My son regards me a brief moment, then opens the refrigerator and begins pouring for himself a glass of Coca-Cola.

“Give to me answer, Behrani. What did that man say of deporting?”

“He said nothing, Nadi.” I am suddenly so tired I cannot speak my words clearly. I close the door and lock it.

“Do not lie to me, Behrani. I heard him. Who was this man?”

“Do not call me Behrani. I do not like it.” I sit down upon the sofa, but I can only look at the silver tea table before me. I do not understand the correctness of what has just occurred. How is it possible for the county tax office to send a policeman to threaten me? How is this possible in America? I have done nothing beneath the law.

“Beh man beh goo, Behrani!
Tell to me, what have you done?”
My wife stands in front of me, her eyes small with fear. I rise immediately.

“It is none of your business what I have done or not done, Nadereh! Have you no faith in me? No respect? I told to you the man said nothing, only that I must remove my sign from city property, that is all.”

My wife tells me I am lying. She begins to tremble, raising her voice, demanding to know what is before us, her fears once again beginning to devour her.

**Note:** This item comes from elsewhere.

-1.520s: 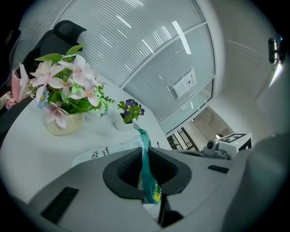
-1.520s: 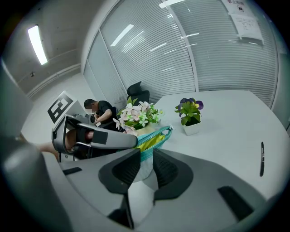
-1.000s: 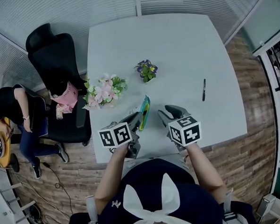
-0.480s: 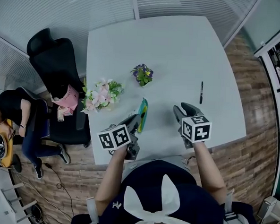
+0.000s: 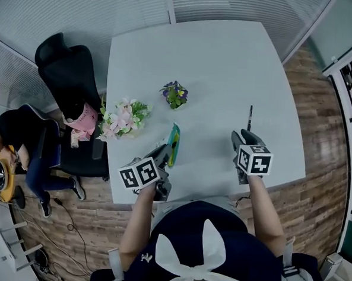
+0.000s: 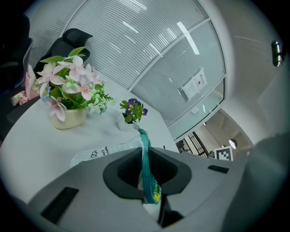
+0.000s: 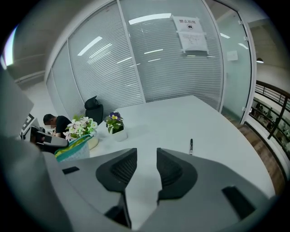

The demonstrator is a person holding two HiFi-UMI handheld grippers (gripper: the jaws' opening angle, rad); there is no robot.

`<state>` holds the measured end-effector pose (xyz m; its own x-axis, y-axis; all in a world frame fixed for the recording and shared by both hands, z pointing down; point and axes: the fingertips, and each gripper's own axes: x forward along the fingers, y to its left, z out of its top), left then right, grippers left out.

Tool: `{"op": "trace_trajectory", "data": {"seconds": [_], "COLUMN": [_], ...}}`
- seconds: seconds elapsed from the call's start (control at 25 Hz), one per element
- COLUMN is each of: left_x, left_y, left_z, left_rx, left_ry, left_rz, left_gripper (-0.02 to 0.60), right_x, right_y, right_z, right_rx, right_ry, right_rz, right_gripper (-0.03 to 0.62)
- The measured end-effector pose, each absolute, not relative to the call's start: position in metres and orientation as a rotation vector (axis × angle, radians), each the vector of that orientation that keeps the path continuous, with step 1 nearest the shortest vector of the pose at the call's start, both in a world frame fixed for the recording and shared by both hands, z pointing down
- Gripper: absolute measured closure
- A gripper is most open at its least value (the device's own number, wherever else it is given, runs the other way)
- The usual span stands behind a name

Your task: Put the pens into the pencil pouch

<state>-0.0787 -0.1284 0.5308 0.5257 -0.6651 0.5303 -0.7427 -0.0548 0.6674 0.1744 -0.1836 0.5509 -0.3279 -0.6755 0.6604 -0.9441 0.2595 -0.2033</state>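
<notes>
A pale pencil pouch point(image 5: 173, 144) with a teal zip edge stands on the white table point(image 5: 216, 62). My left gripper point(image 5: 163, 155) is shut on its near end; in the left gripper view the teal edge of the pouch point(image 6: 146, 159) runs between the jaws of that left gripper point(image 6: 147, 174). A black pen point(image 5: 250, 117) lies alone on the table at the right, and the same pen point(image 7: 191, 146) shows just beyond my right gripper point(image 7: 146, 168). In the head view that right gripper point(image 5: 246, 139) sits just short of the pen, open, nothing between its jaws.
A pot of pink and white flowers point(image 5: 121, 117) stands at the table's left edge, a small purple-flower pot point(image 5: 174, 95) behind the pouch. A black office chair point(image 5: 67, 77) and a seated person point(image 5: 21, 139) are left of the table. Glass walls with blinds close the far side.
My right gripper has swung to the right and forward across the table, from beside the pouch to just short of the pen. The left gripper and pouch have stayed put.
</notes>
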Motion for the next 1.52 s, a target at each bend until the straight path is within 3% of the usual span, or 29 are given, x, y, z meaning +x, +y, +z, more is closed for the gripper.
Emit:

I must leave the bungalow, remove the sign, and contemplate what I am forced to do next, but Nadereh is screaming in front of my son that I am a kaseef liar, and a coward, and I seem to watch from far away as my hand slaps her across the face and I hold her thin shoulders and shake her, her head jerking backwards and forwards, and I am making some sort of noise from between my teeth. Then Esmail’s arms are around my chest and he pulls me backward onto the tea table. There is a moment of stillness before its legs break and I am sitting on my son on the floor against the sofa, my wife screaming and crying on the carpet before us. I attempt to help Esmail to his feet, but he stands quickly with no help from me. He looks at his father only a brief moment before disappearing down the corridor to his room. Nadereh remains on the floor upon her knees, screaming, moaning of her dead mother’s broken table, how I have ruined everthing in her life,
everything.
The black cosmetics have loosened under her eyes, and as I leave the bungalow she pushes me in the legs, but I ignore her, feeling curiously as if I am watching this moment instead of being a part of it, that it belongs not to my family, but another. Outside in the darkness, I smell the ocean. There are many stars above, but three and four homes down the street I am still able to hear my wife’s crying. She curses me in our mother language, and I am grateful it is a tongue no one in this village understands.